Over 6,000 Israelis took part in a rally against police brutality in central Tel Aviv. The demonstration turned violent, with reports of clashes between police and protesters. Some 85 people were arrested throughout the night.
Israeli media report that violent clashes between police and demonstrators broke out as protesters tried to push past police lines and march from Habima Square to Rabin Square. Windows were also smashed, and one group of people reportedly barricaded themselves in a bank. Protesters also blocked traffic on a major Tel Aviv highway.
Saturday’s mass demonstration took place a day after police arrested 12 opposition activists at another rally, during which protesters tried to reestablish a tent camp on the capital's posh Rothschild Boulevard, the scene of a mass encampment for social justice activists just a year ago.
Among those detained was the woman behind last year’s mass protests, Dafni Leef, as well as actor Tomer Sharon. A video posted online shows police grappling with Leef as she lies on the ground, as crowds chant “Free Dafni!”
Leef later appeared on television with a heavily bandaged arm and said her altercation with the police left her with a fractured rib.
The opposition reacted to Friday’s arrests by saying the government was employing repressive measures to prevent a rerun of last year’s long-running social justice protests, during which dozens of tent camps sprung up in Tel Aviv and other major cities.
“The Israel Police is behaving as it would in a police state, rather than a democratic state,” Zehava Gal-On, the leader of the social-liberal Meretz party said, as quoted by the Jerusalem Post. “It has become a political repressive instrument of the government, against all groups that protest against it. We saw on Rothschild Boulevard how the police are serving the government rather than the law.”
Labor Party leader Shelly Yechimovich also did not mince her words.
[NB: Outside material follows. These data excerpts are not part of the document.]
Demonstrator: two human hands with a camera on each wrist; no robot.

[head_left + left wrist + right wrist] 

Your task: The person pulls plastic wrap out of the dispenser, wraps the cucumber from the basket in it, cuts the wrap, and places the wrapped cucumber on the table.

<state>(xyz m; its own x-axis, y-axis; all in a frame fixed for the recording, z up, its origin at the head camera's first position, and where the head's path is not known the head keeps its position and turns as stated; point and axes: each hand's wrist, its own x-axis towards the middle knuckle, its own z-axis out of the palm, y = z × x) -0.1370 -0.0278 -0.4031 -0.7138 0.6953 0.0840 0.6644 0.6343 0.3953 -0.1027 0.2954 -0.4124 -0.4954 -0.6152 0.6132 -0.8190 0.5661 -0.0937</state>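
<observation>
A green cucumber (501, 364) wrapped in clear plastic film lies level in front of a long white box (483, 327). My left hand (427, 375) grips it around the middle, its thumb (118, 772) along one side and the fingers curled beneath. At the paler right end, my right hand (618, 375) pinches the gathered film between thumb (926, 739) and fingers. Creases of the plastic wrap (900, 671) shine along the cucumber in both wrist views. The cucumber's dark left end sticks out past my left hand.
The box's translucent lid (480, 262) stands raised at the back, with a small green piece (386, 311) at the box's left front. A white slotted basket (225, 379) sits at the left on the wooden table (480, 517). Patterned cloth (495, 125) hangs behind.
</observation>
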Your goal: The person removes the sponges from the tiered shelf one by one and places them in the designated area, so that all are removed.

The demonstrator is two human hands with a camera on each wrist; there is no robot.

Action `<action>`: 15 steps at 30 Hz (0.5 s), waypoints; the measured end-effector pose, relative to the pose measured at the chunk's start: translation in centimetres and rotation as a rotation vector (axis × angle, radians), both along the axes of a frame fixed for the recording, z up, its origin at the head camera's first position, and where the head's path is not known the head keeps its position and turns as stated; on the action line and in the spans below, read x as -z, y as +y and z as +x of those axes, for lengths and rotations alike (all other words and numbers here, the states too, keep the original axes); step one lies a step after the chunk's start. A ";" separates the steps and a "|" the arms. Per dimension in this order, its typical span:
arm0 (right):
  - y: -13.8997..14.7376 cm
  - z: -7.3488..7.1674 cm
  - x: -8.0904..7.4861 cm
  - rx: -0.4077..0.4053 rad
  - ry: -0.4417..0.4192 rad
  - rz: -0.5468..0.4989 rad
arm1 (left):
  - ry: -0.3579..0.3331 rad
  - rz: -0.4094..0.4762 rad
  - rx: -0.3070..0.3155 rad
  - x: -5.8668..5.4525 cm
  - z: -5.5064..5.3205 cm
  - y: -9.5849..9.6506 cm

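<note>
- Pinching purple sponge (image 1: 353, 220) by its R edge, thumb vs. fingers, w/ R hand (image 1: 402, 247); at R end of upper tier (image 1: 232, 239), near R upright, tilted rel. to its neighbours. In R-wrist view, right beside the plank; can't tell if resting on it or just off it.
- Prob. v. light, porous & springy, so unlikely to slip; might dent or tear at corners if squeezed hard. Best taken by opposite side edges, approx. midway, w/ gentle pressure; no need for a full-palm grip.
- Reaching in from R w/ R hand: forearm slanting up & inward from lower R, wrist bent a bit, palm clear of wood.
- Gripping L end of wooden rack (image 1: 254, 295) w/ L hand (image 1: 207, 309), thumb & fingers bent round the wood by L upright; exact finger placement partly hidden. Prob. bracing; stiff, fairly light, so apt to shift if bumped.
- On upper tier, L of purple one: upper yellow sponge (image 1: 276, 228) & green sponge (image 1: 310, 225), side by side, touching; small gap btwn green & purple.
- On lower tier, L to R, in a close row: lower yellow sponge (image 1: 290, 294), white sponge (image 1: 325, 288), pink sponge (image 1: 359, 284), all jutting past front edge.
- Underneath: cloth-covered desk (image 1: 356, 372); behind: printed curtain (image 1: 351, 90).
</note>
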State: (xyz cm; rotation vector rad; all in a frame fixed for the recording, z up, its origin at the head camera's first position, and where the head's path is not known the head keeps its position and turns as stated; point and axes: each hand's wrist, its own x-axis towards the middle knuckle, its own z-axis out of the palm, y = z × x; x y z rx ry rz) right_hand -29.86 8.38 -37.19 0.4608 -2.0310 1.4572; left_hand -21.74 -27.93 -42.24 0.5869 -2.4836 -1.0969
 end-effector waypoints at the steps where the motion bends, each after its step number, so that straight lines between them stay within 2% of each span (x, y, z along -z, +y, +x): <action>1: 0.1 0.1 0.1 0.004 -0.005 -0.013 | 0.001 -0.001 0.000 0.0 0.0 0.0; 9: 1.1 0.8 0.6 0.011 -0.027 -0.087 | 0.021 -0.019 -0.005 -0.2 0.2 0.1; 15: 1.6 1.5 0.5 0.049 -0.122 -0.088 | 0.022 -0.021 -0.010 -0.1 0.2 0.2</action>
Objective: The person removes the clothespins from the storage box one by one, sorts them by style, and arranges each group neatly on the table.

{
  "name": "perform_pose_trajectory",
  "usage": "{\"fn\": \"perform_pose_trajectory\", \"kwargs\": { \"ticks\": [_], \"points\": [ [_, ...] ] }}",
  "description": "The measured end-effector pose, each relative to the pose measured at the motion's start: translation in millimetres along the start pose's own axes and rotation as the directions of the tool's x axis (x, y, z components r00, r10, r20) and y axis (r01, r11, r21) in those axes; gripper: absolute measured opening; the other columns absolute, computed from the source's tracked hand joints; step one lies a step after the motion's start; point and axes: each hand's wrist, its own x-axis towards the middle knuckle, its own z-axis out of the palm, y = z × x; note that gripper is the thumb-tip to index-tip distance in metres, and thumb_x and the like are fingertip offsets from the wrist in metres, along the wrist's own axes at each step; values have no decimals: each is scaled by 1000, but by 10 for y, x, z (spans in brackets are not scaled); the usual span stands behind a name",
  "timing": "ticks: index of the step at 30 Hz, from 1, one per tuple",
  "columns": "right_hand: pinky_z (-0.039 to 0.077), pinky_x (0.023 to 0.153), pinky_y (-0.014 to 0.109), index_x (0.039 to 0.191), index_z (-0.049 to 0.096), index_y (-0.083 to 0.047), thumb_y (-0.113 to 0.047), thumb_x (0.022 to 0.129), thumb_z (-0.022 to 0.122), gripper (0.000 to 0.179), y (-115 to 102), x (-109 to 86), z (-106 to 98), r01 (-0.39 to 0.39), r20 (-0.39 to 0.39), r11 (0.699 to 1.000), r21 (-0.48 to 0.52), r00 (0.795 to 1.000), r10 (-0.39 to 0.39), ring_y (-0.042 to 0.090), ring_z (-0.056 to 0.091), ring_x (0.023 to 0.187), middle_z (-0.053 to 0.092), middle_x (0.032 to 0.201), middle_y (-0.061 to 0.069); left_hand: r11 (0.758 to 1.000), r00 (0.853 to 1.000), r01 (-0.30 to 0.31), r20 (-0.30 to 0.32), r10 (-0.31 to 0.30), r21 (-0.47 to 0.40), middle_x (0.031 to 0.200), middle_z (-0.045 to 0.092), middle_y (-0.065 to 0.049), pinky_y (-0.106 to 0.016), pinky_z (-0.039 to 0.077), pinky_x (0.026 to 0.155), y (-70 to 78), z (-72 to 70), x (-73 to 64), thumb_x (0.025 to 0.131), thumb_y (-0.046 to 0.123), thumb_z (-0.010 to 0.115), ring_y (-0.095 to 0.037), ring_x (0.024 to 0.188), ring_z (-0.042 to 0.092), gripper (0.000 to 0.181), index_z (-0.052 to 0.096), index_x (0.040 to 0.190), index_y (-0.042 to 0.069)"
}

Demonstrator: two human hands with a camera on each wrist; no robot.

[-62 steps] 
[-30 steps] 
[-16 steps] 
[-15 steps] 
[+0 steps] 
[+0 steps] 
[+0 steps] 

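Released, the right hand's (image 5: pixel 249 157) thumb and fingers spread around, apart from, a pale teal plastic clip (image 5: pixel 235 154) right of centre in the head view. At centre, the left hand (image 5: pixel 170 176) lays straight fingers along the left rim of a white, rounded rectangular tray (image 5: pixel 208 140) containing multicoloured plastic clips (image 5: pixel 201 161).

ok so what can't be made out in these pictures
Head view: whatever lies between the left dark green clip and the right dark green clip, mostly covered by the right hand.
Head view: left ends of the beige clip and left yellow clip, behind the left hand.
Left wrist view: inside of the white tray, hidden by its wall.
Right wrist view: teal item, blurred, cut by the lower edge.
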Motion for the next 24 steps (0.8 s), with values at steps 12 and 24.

“Despite the fact that Public Security Minister [Yitzhak] Aharonovitch told me clearly in the Knesset that there was no order from on high to take harsh steps against the movement's protesters, it turns out that the government and its operational branches have decided not to enable the existence of democratic protests this summer,” she noted.
Amnesty International has accused Israeli police of using “serious violence” which went beyond a “reasonable use of force” to repress freedoms of speech and assembly following the unrest in Tel Aviv over the weekend. The human rights group sent a letter to Yitzhak Ahoronovitch demanding that he formulate instructions to police to ensure that the basic human rights of protesters are safeguarded.
Last summer, Dafni Leef, along with other activists, began a series of sit-in demonstrations that involved hundreds of thousands of demonstrators establishing tent camp cities throughout the country to protest social injustice, and in particular rising housing prices and the dilapidation of public services. They also called for an overhaul of the taxation system and the reestablishment of a welfare state.
Benjamin Netanyahu’s government promised that his government would go along with some of the demonstrators' demands. However, protests continued, and authorities moved in to dismantle the tent cities in Tel Aviv in October.
Journalist Mya Guarnieri believes that the protesters had a reason to be angry.
“I think breaking windows was a symbolic act designed to express the frustration at the lack of change here in Israel,” she noted. “The costs of living are as high as ever. The protests that happened last summer have not led to meaningful change, and so we see now a kind of overflow of this anger.”